Load and store multiple are gone as well, but they're replaced with load and store pair. These give slightly lower instruction density, but they have the advantage that they complete in a more predictable amount of time, once again simplifying the pipeline, which reduces power consumption and increases the upper bound on clock frequency (which is related to the complexity of each pipeline stage).
They've also done quite a neat trick with the stack pointer. Register 0 is, like most RISC architectures, always 0, but when used as the base address for a load or store, this becomes the stack pointer with ARMv8, so they effectively get stack-relative addressing without having to introduce any extra opcodes (e.g. push and pop on x86) or make the stack a GPR.
ARMv8 also adds a very rich set of memory barriers, which map very cleanly to the C[++]11 memory ordering model. This is a big win when it comes to reducing bus traffic for cache coherency. This is a big win for power efficiency for multithreaded code, because it means that it's easy to do the exact minimum of synchronisation that the algorithm requires.

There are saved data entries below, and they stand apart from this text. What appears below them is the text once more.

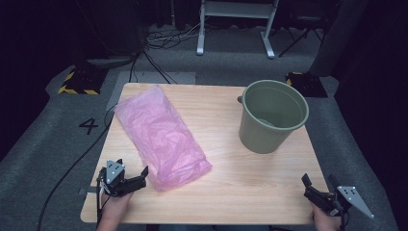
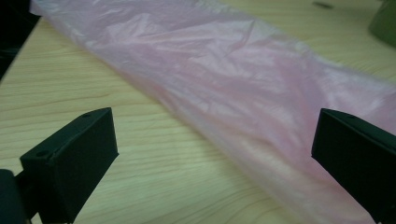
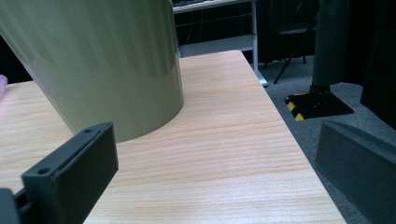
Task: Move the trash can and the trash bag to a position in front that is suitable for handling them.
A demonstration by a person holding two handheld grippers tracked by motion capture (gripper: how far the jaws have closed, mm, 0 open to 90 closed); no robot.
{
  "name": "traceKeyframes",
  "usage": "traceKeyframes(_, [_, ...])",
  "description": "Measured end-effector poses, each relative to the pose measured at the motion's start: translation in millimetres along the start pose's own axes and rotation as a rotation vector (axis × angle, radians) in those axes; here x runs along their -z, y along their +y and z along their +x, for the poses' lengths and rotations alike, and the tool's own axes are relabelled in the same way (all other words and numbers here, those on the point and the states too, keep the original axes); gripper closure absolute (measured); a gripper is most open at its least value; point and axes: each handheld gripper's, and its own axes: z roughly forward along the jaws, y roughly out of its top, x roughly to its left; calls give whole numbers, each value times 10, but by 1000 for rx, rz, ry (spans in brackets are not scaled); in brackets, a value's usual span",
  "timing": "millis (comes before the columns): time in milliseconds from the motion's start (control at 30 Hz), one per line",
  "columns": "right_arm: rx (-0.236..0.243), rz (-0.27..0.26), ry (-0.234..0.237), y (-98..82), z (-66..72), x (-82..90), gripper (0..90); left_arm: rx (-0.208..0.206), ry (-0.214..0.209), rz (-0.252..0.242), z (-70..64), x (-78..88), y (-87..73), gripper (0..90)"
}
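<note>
A crumpled pink plastic bag point(image 1: 163, 137) lies flat on the wooden table point(image 1: 240, 178), running from the far left toward the near middle. An olive-green bucket point(image 1: 272, 115) stands upright at the far right. My left gripper point(image 1: 131, 167) rests at the near left edge, open, just short of the bag's near end. In the left gripper view the bag point(image 2: 233, 79) stretches ahead of the left gripper point(image 2: 212, 126), whose jaws stand wide apart and untouched. My right gripper point(image 1: 318, 179) is open at the near right corner. The bucket point(image 3: 102, 56) rises ahead and to the left of the right gripper point(image 3: 215, 135).
Bare wood lies between the bag and the bucket. The table's right edge point(image 3: 299, 154) drops to grey carpet. A yellow-and-black striped base point(image 3: 317, 105) and a dark post stand beside it. Cables point(image 1: 159, 41) and a white desk frame point(image 1: 235, 29) lie beyond the far edge.
</note>
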Motion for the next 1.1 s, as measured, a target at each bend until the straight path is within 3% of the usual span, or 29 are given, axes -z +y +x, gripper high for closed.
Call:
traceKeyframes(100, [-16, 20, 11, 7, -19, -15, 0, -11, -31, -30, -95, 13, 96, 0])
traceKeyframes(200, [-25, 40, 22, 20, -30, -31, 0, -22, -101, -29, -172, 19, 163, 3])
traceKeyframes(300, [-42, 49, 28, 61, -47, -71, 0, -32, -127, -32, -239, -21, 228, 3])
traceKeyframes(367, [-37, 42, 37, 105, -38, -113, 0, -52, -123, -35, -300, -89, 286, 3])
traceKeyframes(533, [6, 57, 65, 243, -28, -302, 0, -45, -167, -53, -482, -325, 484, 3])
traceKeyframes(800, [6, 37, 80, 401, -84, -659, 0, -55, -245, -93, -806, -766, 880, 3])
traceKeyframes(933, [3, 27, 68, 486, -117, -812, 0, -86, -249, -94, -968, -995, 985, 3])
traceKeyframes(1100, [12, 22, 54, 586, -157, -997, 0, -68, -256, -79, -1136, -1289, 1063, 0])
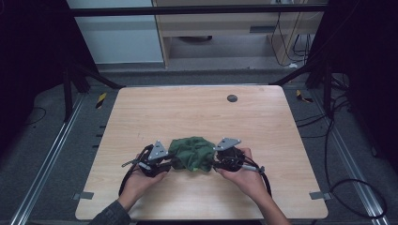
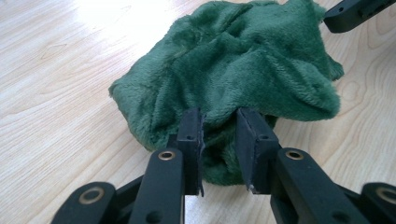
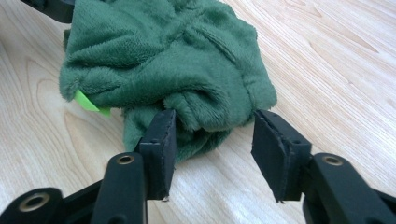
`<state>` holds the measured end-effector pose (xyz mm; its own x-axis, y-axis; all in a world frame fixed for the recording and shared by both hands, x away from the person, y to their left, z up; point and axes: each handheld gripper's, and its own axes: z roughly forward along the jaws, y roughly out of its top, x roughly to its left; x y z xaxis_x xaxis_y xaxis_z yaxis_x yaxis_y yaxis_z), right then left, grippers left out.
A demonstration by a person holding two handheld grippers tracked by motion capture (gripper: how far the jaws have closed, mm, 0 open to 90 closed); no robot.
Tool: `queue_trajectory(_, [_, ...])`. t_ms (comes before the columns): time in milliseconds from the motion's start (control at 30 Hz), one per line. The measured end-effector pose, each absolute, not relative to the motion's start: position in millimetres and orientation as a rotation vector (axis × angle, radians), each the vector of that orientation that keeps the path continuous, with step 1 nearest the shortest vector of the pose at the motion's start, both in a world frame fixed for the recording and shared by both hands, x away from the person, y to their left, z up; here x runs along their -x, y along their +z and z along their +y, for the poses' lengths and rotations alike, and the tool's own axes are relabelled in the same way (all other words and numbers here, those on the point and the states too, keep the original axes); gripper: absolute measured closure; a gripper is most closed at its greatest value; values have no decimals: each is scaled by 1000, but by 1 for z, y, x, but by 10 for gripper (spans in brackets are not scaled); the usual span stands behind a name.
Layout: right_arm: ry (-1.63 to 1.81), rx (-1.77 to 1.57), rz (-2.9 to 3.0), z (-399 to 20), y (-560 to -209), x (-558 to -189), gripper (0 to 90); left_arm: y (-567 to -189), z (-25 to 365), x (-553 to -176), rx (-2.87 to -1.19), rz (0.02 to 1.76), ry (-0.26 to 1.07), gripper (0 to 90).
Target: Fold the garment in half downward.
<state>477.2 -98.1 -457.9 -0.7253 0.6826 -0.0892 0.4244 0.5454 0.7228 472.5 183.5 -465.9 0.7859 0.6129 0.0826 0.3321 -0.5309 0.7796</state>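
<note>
Two hand-held grippers flank a crumpled green cloth near the front edge of a wooden table. The left gripper meets the cloth's left side; in the left gripper view its jaws stand a narrow gap apart with a fold of cloth between the pads, and whether they press it cannot be told. The right gripper sits at the cloth's right side, jaws well apart, one pad touching the cloth. Farther back lies a small dark disc
</note>
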Motion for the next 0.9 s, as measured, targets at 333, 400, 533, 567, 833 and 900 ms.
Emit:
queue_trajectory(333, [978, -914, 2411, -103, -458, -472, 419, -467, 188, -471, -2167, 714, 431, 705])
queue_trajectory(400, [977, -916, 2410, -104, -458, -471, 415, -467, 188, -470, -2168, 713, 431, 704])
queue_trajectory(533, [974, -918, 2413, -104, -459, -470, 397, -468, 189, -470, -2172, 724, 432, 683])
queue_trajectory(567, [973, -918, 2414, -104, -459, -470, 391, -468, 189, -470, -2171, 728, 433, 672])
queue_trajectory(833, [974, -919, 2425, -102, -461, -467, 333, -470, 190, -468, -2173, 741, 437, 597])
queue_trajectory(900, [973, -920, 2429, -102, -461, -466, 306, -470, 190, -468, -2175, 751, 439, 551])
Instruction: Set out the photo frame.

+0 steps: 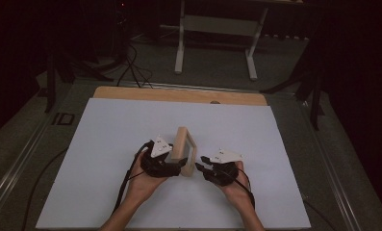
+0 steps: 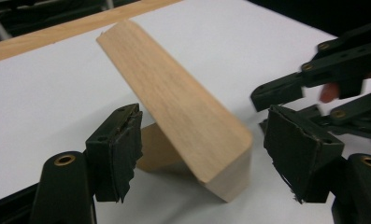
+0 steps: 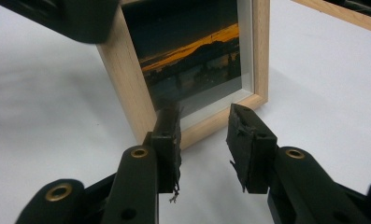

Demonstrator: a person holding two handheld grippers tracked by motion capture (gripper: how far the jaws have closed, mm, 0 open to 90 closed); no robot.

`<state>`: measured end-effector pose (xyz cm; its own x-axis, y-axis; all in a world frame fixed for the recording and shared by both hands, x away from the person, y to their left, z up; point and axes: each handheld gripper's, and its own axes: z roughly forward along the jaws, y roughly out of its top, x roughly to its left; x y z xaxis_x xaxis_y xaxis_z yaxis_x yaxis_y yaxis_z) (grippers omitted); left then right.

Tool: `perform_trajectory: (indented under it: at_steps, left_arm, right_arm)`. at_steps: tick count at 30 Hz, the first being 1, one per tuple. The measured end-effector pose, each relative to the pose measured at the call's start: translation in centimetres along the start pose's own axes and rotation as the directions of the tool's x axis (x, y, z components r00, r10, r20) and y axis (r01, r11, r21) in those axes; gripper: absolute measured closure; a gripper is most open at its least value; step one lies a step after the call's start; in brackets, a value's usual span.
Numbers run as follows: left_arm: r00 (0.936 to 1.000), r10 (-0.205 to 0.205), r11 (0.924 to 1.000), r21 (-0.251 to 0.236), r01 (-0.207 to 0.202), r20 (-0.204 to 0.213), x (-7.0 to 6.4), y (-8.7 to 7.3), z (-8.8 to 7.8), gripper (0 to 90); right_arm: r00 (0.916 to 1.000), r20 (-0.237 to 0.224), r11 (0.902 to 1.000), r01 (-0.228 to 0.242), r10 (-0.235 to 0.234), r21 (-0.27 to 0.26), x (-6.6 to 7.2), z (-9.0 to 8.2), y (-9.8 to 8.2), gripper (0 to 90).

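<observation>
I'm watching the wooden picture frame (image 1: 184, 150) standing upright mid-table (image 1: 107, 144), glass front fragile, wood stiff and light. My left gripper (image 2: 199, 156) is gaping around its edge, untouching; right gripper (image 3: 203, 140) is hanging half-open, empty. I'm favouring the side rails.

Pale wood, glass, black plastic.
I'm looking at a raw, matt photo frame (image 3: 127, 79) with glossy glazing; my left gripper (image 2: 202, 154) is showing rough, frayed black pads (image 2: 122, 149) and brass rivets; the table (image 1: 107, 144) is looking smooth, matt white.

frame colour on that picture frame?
Light natural wood, pale beige grain, on the picture frame. Clearest in the left gripper view.
</observation>
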<state>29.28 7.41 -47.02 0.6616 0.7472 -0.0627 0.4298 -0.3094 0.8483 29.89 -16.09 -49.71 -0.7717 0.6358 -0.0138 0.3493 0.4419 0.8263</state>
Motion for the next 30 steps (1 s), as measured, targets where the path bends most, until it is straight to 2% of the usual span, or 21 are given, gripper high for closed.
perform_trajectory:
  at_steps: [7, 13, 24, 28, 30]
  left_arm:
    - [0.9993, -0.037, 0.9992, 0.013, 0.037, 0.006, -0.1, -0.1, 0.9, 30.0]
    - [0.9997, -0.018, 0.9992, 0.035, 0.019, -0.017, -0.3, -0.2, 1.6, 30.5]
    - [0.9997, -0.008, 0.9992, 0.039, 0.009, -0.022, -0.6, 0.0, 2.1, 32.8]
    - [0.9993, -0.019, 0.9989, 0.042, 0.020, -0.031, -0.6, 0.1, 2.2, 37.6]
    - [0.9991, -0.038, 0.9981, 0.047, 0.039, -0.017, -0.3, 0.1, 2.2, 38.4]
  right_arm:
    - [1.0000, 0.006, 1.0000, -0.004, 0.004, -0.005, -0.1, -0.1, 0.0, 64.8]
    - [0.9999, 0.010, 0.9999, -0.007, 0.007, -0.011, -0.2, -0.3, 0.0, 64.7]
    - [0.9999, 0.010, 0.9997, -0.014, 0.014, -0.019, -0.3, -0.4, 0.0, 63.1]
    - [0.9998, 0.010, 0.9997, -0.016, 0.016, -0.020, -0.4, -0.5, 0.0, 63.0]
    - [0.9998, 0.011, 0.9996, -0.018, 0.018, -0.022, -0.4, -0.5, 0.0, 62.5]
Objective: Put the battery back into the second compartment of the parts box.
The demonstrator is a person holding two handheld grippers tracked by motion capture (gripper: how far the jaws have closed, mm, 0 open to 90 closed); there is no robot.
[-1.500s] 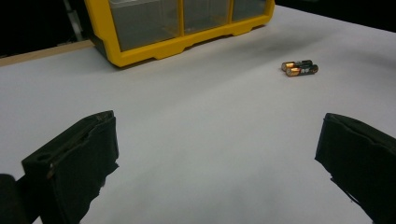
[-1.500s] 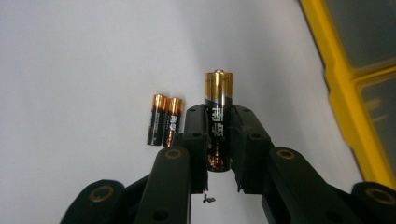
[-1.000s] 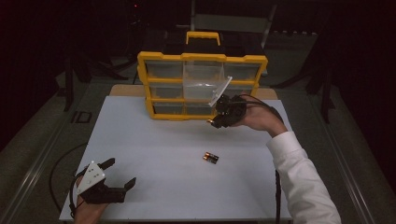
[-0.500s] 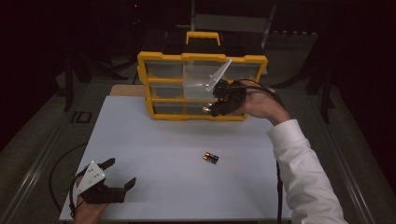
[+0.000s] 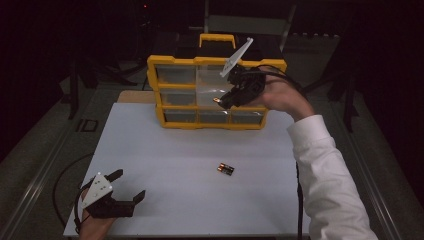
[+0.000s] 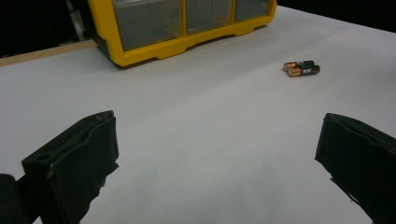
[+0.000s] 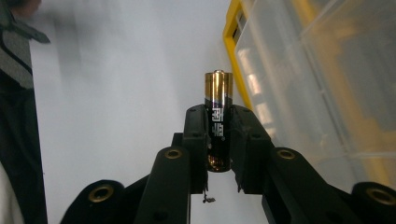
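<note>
My right gripper (image 5: 222, 102) is raised in front of the yellow drawer organizer (image 5: 215, 62), level with its middle row. It is shut on a black and gold battery (image 7: 217, 126), whose gold end pokes out past the fingertips (image 7: 195, 135). A clear drawer (image 7: 322, 88) stands pulled out just to the right of the battery. Two more batteries (image 5: 225, 169) lie side by side on the white table top (image 5: 170, 165). My left gripper (image 5: 129, 186) rests low at the near left corner, open, with nothing between its pads (image 6: 79, 154). The two batteries (image 6: 301, 68) lie far ahead of it.
The organizer (image 6: 182, 23) stands upright at the table's far edge, with a yellow carry handle (image 5: 217, 39) on top. A white sleeve (image 5: 325, 175) reaches in along the right side. A black cable (image 5: 299, 200) trails beside it. Dark floor surrounds the table.
My right gripper has risen with the battery from the bottom drawer row up to the middle row. The left gripper and the two loose batteries have stayed put.
</note>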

As an assembly programmer, I much prefer ARMv7, but as a compiler writer ARMv8 is a clear win. I spend a lot more time writing compilers than I spend writing assembly (and most people spend a lot more time using compilers than writing assembly). All of the things that they've removed are things that are hard to generate from a compiler (and hard to implement efficiently in silicon) and all of the things that they've added are useful for compilers. It's the first architecture I've seen where it looks like the architecture people actually talked to the compiler people before designing it.